Chain OUTPUT (policy ACCEPT) num target prot opt source destination

Chain POSTROUTING (policy ACCEPT) num target prot opt source destination

[cybermonkee]

I use this to get the IP addresses for the authorities:

curl -s 'https://onionoo.torproject.org/summary?search=flag:authority' -o - | jq -cr '.relays[].a[0]' | grep -v null | tr -d '][' | sort -n

[Enkidu-6]

I have a few lists in my other repository that you can pull as well:

https://github.com/Enkidu-6/tor-relay-lists

[Enkidu-6]

By the way if the updated time and date lines in any of the lists interfere with your scripts you can always pull them with an sed:

| sed -e '1,3d'

[ToterEngel]

So yesterday my 2nd guard relay was shown as overloaded for a few hours.
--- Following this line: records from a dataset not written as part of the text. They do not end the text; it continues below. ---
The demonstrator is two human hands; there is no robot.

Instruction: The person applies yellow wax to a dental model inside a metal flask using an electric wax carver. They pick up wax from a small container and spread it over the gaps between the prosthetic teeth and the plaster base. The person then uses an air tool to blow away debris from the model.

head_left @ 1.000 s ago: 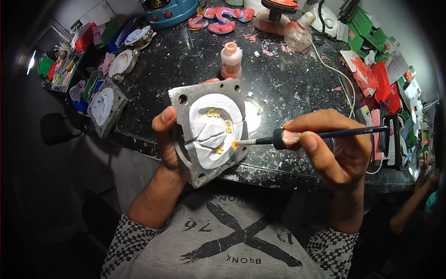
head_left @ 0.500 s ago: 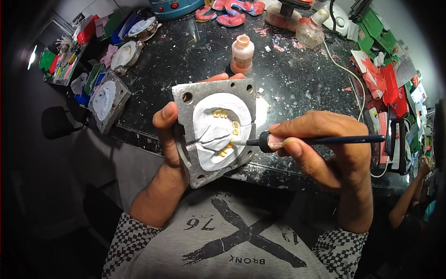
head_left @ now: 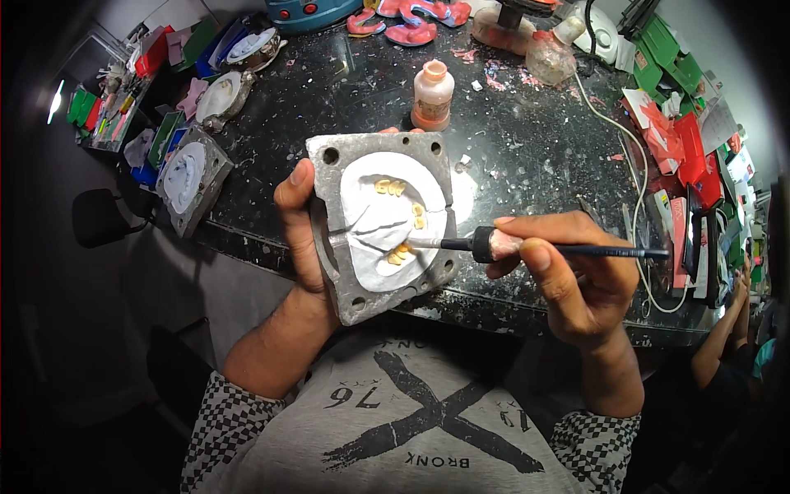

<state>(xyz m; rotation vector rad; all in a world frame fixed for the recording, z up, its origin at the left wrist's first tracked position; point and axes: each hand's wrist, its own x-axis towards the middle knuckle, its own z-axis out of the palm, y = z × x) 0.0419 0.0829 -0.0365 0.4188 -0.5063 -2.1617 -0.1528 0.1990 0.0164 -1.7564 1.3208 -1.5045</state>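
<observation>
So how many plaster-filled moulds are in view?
4: the held mould in the left hand, plus the near mould, the middle mould and the far mould along the left side of the bench. Others may be hidden.

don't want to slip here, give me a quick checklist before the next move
1. Left hand steadying the metal frame: ok, thumb along its left side.
2. Right hand gripping the brush: ok, fingers behind the black collar.
3. Brush tip beside the lower yellowish teeth: ok; actual contact, cannot tell.
4. Liquid on the bristles: cannot tell, too small.
5. White plaster smooth throughout: not ok, dark grooves or cracks cross its left part.
6. Bottle upright: ok, standing on the black table.
</observation>
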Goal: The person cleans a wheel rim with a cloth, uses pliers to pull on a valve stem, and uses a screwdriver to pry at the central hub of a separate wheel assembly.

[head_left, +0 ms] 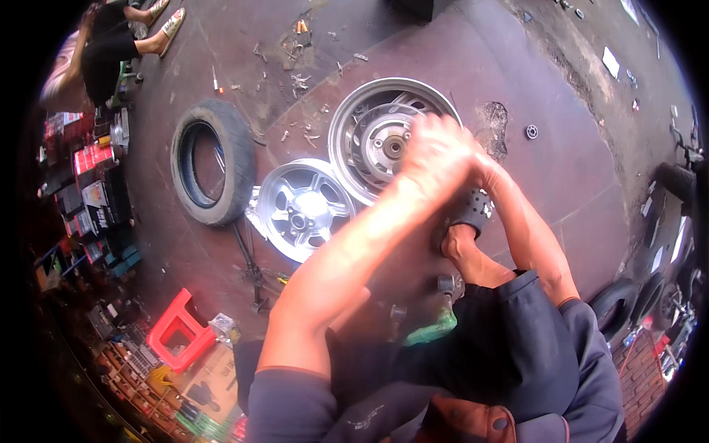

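My left hand [437,153] and my right hand [480,167] are pressed close together over the right side of a grey spoked wheel rim [341,151] lying on the floor. The fingers of the left are curled; what they grip, if anything, is hidden. Behind the left wrist, the right hand's fingers do not show. The rim's hub [394,147] is visible beside the left hand. A shiny silver five-spoke rim [298,221] touches the grey one at its lower left. A black tyre [238,166] lies farther left.
My foot in a black clog [473,210] is close to the right hand. A red plastic stool [164,341] lies at lower left, near boxes [96,207]. A small round part [532,132] lies right of the rims. Another person's foot [172,31] shows at upper left.
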`<move>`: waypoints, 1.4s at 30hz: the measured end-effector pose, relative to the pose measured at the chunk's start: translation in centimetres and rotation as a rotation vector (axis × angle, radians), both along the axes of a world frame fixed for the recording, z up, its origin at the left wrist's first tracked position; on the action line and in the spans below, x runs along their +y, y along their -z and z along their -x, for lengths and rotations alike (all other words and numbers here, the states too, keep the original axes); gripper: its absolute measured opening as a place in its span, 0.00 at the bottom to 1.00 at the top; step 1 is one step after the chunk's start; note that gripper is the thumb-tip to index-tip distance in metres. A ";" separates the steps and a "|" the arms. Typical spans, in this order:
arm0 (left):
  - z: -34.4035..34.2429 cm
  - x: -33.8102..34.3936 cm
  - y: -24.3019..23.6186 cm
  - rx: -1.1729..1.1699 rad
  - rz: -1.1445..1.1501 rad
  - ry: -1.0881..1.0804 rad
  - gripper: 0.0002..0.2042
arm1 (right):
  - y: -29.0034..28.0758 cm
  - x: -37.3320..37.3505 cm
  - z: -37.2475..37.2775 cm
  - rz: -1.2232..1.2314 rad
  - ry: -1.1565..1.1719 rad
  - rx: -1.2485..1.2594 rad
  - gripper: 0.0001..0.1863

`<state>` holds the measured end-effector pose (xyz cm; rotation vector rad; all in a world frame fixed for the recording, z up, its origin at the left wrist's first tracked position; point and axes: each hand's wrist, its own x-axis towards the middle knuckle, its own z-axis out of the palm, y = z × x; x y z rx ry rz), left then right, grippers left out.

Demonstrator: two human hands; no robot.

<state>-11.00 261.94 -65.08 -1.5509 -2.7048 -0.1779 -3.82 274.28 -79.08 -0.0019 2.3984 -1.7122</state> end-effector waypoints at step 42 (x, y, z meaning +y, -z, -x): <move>4.7 -5.5 2.0 -0.969 -0.440 -0.794 0.14 | -5.1 -3.3 0.7 0.413 0.383 -0.523 0.36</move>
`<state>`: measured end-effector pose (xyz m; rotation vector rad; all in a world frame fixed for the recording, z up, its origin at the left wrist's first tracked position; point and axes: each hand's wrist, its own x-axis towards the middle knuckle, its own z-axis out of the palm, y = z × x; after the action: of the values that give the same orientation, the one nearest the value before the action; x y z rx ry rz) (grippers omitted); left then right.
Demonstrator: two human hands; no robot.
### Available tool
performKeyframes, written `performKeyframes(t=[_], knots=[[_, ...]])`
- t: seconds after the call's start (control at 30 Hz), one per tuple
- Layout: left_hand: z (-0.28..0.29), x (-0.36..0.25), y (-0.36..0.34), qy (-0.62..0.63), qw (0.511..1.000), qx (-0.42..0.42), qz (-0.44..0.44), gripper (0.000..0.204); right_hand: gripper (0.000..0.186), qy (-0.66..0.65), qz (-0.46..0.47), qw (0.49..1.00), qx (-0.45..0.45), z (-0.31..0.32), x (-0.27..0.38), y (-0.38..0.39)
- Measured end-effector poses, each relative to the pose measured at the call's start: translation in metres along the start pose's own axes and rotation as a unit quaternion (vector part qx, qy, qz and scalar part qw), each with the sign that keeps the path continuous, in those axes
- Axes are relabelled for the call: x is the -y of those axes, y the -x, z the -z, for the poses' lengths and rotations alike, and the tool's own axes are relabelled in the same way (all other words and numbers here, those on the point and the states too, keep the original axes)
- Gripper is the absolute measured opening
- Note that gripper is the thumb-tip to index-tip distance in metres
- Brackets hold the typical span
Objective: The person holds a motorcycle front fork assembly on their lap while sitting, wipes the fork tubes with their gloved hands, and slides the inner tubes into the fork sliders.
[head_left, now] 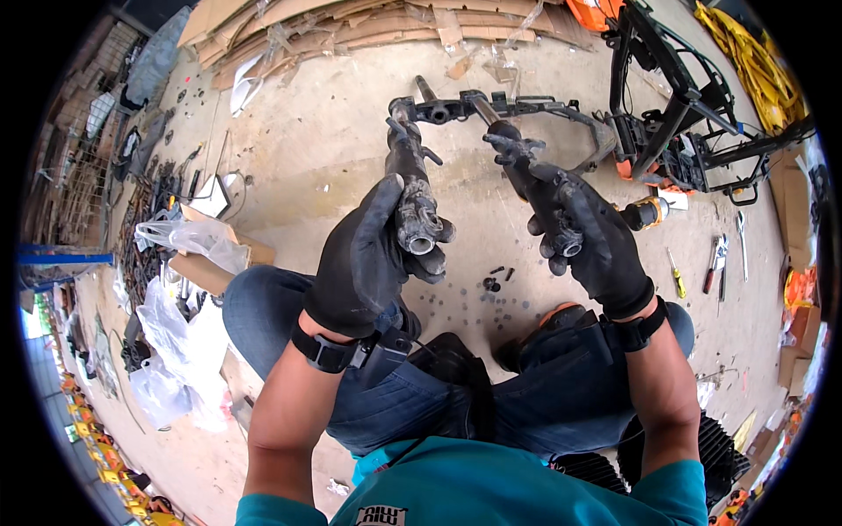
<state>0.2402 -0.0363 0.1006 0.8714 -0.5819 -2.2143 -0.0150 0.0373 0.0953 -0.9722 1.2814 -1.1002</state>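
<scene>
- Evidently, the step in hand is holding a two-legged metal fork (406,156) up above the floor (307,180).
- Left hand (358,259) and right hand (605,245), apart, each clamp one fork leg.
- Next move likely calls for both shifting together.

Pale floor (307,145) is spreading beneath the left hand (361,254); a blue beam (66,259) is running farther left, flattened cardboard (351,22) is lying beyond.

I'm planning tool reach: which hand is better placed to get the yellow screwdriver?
Probably the right hand: the screwdriver lies just to its right, while the left hand is farther away. Each hand grips a tube, so the right would likely need freeing first.
</scene>
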Motion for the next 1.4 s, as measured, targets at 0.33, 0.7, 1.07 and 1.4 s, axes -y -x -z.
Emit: performKeyframes(t=[0.33, 0.7, 1.07, 1.4], knots=[[0.0023, -0.0011, -0.0074, 0.016, 1.0, -0.001, -0.015, 0.052, 0.042, 0.011, 0.036, 0.999, -0.021, -0.0012, -0.0064, -0.0056], [0.0042, 0.0011, -0.0089, 0.035, 0.999, 0.014, -0.016, 0.051, 0.041, 0.025, 0.048, 0.998, -0.032, -0.0009, -0.0082, -0.0036], [0.0015, 0.0027, -0.009, 0.035, 0.999, 0.009, -0.027, 0.052, 0.041, 0.03, 0.056, 0.997, -0.036, -0.0016, -0.009, -0.0028], [0.0038, 0.0037, -0.0094, 0.047, 0.999, 0.008, -0.021, 0.052, 0.041, 0.039, 0.06, 0.997, -0.039, -0.0016, -0.0092, -0.0032]])
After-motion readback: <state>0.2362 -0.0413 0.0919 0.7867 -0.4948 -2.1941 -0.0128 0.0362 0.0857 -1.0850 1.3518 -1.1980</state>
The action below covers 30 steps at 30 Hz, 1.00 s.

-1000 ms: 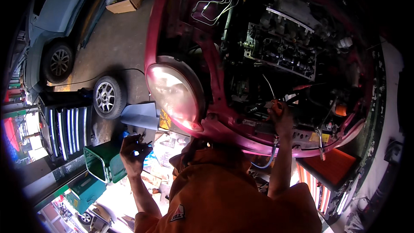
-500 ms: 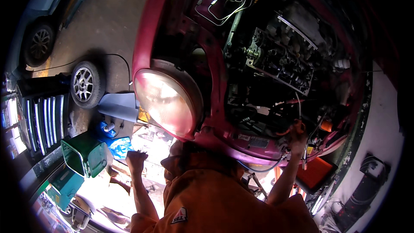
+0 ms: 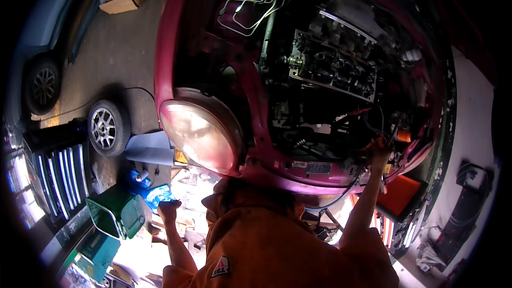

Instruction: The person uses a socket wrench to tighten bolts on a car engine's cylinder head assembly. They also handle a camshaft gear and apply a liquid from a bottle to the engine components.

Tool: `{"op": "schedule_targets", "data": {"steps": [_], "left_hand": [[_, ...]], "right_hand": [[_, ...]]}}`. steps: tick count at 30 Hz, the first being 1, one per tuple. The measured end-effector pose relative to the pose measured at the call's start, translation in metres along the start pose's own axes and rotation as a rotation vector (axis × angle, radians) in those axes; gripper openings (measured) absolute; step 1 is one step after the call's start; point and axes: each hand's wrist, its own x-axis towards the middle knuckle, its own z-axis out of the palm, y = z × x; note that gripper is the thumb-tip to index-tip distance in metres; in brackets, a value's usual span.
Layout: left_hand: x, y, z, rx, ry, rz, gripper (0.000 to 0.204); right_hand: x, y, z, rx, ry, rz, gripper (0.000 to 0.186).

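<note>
My right hand is closed on an orange tool, partly hidden by the fingers, low on the right inside the maroon car's engine bay, beside an orange cylindrical part and a dark hose. Above it lies the exposed top of the engine. My left hand hangs closed in front of the car, left of my orange-clad body and near crumpled blue plastic; what its fingers hold is too small and dark to name.
A large headlamp fronts the bay. To the left are a loose wheel, black tool chest, green bin, cardboard box and blue-grey car. An orange-topped cabinet stands at the right.
My right hand has moved rightward along the engine bay with the orange tool. My left hand has dropped lower, its fingers now more closed. The whole view has shifted somewhat.
</note>
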Motion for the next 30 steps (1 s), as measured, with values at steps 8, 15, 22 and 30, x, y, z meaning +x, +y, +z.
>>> {"op": "schedule_targets", "data": {"steps": [8, 15, 22, 30], "left_hand": [[0.025, -0.091, 0.041, 0.24, 0.223, 0.444, 0.03], [0.008, -0.12, 0.057, 0.423, 0.205, 0.304, 0.047], [0.005, -0.068, 0.007, -0.089, 0.256, 0.158, 0.03], [-0.003, 0.047, -0.072, -0.914, 0.113, 0.309, 0.027]], "right_hand": [[-0.037, 0.002, 0.01, -0.349, 0.076, -0.046, 0.06], [-0.054, -0.01, -0.003, -0.099, 0.058, 0.033, 0.051], [-0.078, -0.031, -0.022, 0.222, 0.073, 0.08, 0.033], [-0.123, -0.071, -0.056, 0.072, 0.179, -0.087, 0.017]]}}
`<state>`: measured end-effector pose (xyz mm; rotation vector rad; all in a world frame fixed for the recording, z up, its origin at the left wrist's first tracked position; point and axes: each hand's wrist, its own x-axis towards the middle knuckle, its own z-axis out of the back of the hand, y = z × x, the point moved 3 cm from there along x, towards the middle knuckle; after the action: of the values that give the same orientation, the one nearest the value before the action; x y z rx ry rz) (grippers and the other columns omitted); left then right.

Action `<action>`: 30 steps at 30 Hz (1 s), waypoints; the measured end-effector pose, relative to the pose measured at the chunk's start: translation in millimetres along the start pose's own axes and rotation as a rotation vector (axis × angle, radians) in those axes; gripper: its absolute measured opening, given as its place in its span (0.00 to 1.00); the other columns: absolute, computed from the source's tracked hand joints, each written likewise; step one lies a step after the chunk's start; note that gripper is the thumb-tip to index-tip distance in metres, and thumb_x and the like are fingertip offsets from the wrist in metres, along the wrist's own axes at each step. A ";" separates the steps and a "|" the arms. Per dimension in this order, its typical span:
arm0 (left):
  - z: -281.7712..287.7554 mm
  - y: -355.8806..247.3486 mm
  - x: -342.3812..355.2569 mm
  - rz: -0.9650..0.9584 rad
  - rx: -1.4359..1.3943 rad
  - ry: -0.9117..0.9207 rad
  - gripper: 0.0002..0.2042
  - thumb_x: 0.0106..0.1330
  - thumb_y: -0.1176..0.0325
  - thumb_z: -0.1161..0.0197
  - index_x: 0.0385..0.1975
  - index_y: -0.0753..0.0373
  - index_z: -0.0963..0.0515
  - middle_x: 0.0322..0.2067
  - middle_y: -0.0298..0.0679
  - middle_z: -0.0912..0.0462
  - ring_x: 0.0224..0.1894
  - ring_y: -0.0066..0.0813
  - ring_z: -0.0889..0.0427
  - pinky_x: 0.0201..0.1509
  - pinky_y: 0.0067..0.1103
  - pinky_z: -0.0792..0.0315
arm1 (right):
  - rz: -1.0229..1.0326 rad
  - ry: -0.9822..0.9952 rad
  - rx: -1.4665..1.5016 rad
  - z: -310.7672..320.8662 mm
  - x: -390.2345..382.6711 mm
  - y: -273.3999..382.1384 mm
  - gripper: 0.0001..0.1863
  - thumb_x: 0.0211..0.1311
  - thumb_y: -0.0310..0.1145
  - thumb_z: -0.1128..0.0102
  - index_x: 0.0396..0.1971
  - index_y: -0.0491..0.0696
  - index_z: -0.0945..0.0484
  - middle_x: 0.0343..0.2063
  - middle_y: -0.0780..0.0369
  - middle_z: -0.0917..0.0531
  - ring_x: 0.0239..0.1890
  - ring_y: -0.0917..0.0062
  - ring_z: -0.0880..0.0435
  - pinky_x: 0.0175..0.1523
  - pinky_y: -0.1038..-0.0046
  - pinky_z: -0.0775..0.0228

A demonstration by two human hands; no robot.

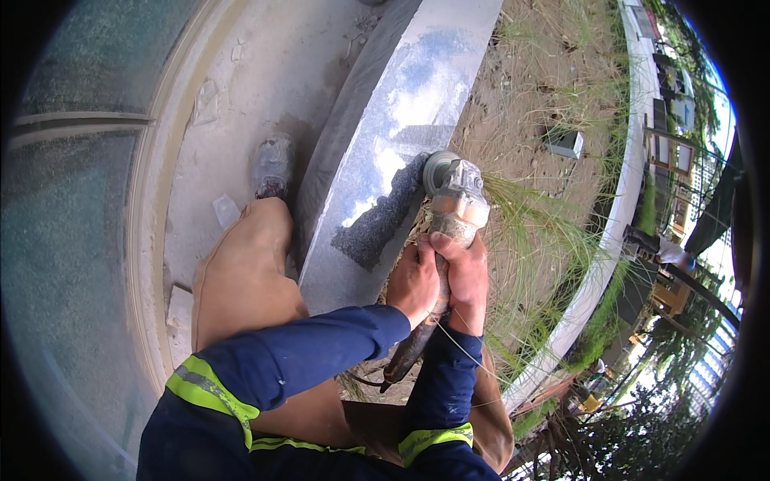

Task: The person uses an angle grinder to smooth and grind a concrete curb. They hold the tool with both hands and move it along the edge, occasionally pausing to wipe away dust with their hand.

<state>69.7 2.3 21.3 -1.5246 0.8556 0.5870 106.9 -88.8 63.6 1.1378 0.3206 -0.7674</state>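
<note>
An angle grinder (457, 210) with an orange-grey, dust-caked head is held in both my hands. My left hand (414, 280) is wrapped round its body, and my right hand (467, 276) grips it from the other side, thumb near the head. The round disc (437, 171) at the grinder's far end is at the right edge of a grey stone slab (337, 276); I cannot tell whether it touches. On the slab's top is a dark, rough-looking patch (377, 220) beside bright, shiny areas. The grinder's dark rear end (409, 353) points back between my forearms, with a cord below it.
Left of the slab run a dusty concrete walkway (233, 136) and large framed glass panes (72, 232). My dust-covered shoe (273, 164) stands beside the slab. To the right are tall grass (537, 232), dry soil, a small pale block (565, 144) and a curved white kerb (597, 280).
</note>
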 end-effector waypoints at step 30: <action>-3.9 11.6 13.3 -0.214 0.077 -0.035 0.18 0.76 0.64 0.60 0.58 0.66 0.35 0.50 0.61 0.25 0.51 0.63 0.25 0.56 0.41 0.30 | 0.013 0.014 -0.031 -2.3 9.0 4.0 0.28 0.49 0.33 0.31 0.50 0.37 0.26 0.41 0.57 0.16 0.41 0.74 0.18 0.49 0.71 0.25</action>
<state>68.0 -4.0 4.5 -1.5087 0.6703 0.4181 116.3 -89.4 60.1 1.1151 0.3351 -0.7411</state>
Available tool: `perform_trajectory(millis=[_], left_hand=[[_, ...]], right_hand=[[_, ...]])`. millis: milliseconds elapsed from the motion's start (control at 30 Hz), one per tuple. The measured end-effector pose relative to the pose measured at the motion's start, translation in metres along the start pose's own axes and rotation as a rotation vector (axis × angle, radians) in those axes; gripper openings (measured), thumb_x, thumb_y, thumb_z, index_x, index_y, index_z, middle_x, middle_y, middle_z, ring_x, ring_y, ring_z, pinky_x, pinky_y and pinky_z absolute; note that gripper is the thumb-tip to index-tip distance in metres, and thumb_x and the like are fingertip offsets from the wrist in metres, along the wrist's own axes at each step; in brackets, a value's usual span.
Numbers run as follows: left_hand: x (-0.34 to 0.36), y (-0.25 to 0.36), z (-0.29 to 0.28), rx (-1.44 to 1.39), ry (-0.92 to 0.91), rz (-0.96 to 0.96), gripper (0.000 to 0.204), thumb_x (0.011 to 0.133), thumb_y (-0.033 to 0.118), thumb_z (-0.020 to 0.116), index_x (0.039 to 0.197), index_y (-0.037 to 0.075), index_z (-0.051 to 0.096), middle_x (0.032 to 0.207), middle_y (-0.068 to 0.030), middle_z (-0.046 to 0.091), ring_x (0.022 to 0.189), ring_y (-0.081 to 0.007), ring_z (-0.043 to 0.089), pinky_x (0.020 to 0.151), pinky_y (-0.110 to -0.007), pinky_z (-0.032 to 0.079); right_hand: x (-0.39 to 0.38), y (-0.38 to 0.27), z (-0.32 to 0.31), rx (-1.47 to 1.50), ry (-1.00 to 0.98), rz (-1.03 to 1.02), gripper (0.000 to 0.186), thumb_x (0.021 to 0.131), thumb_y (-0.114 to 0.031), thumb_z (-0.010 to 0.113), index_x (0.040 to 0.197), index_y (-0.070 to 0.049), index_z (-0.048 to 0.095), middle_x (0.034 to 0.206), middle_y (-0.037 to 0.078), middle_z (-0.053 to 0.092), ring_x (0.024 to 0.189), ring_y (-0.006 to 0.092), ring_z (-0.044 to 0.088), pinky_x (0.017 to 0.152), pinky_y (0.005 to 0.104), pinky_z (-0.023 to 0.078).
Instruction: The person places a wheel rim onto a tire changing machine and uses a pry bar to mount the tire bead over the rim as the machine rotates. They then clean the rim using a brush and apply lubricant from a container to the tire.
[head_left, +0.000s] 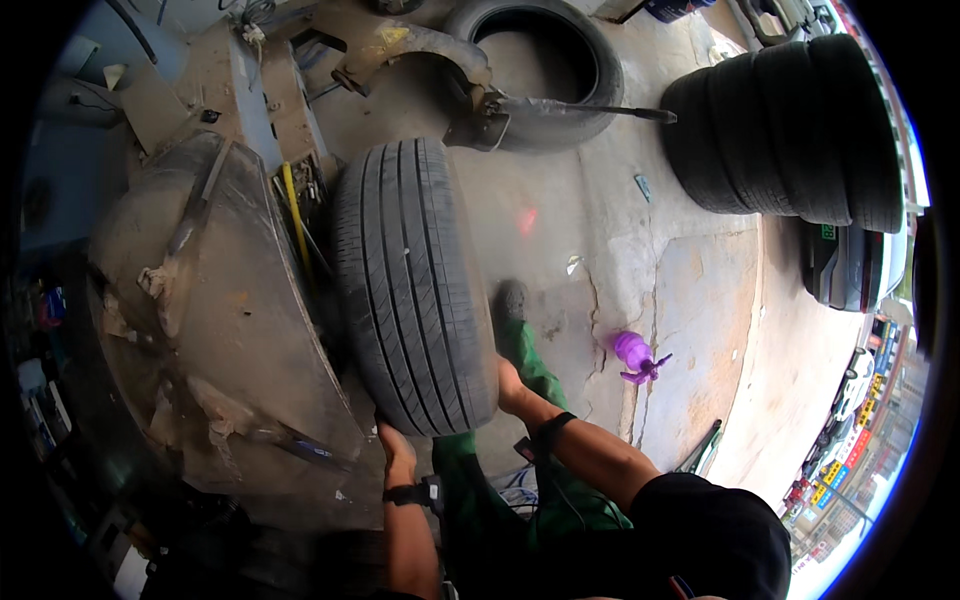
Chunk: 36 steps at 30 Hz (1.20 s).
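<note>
A black car tyre (405,285) stands between my arms with its grooved tread facing me. My left hand (395,442) is against its near left edge, palm to the rubber, fingers partly hidden behind it. On the opposite side my right hand (509,386) grips the near right sidewall, and its fingertips are out of sight. Left of the tyre is a dusty tyre changer with a broad metal turntable (255,315). The tyre's left side is close to this machine; whether they touch I cannot tell.
Beyond the tyre, the machine's curved arm (430,45) and its long handle (590,107) reach across another tyre (600,60) lying flat. Several stacked tyres (785,135) stand at the far right. A purple spray bottle (634,352) is on the cracked floor. A yellow rod (296,215) lies beside the turntable.
</note>
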<state>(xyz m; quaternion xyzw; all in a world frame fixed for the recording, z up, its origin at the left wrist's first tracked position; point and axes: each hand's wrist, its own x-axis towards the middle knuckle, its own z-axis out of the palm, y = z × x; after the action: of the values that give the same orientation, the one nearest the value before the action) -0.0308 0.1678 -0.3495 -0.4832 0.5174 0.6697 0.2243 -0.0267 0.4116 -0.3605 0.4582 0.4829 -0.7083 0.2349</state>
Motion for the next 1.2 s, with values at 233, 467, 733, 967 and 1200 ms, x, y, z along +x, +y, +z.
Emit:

However, until today no Ntor drop was shown in the logs.

Now just checked and now there is "Ntor dropped (1165545) fraction 17.4642%" -> 3100 blocked IPs

My 1st guard relay even: "Ntor dropped (6486901) fraction 45.4110%" -> 1600 blocked IPs

So there is still some work to do to optimize the script ^^

[Enkidu-6]

Have you tried increasing the number of CPUs? As I mentioned before, that pretty much is the only way to get rid of the NTor drops. Try adding

NumCPUs 16

to your torrc file if you haven't done so before.

[Enkidu-6]

Also please let me know if you're using the new scripts or the old ones

[ToterEngel]

So far I've been using NumCPUs 12 on my i7. I took over every change to the scripts in a timely manner. So the current version of the script runs.

[Enkidu-6]

NumCPUs 12 is pretty much the magic number for my relays, but I'm running them at Max Advertised Bandwidth of 20 MiB. If your Max is higher, you should choose a higher number.

[ToterEngel]

Yes, I have currently limited the bandwidth to 45 mb. Without attacks, it still ran cleanly even with >70mb.

[Enkidu-6]

45 megabits as in 5.6 MiB? Your 8 VCPU processor should easily be able to handle that. I have a feeling there's some other kind of problem you're dealing with which I can't pinpoint. The last time I rebooted for updates, the system was running for about 25 days without a single NTor drop in logs and as I said I'm running them at max Advertised Bandwidth of 160 mbits or 20 MiB.

The way we are throttling the connections and by only allowing 4 connections per IP, is the best reasonable compromise we can make without putting too many legitimate IPS in the block list. So is the 12 hour limit for the block list. A shorter expiry will put more pressure on your system as the IPS will get released earlier and your system has to deal with them all over again.

[ToterEngel]

I meant 45 Mbytes -> 360 MBit and with 2 relays on the machine, the Gbit port is usually well utilized. I let through between 7 and 10 TB of traffic at Hetzner every day.

But as previously written, without attacks on the network, it also runs with more bandwidth without drops. Now, however, the nature of the attack seems to have changed somewhat. I have never had such high drop values in the past.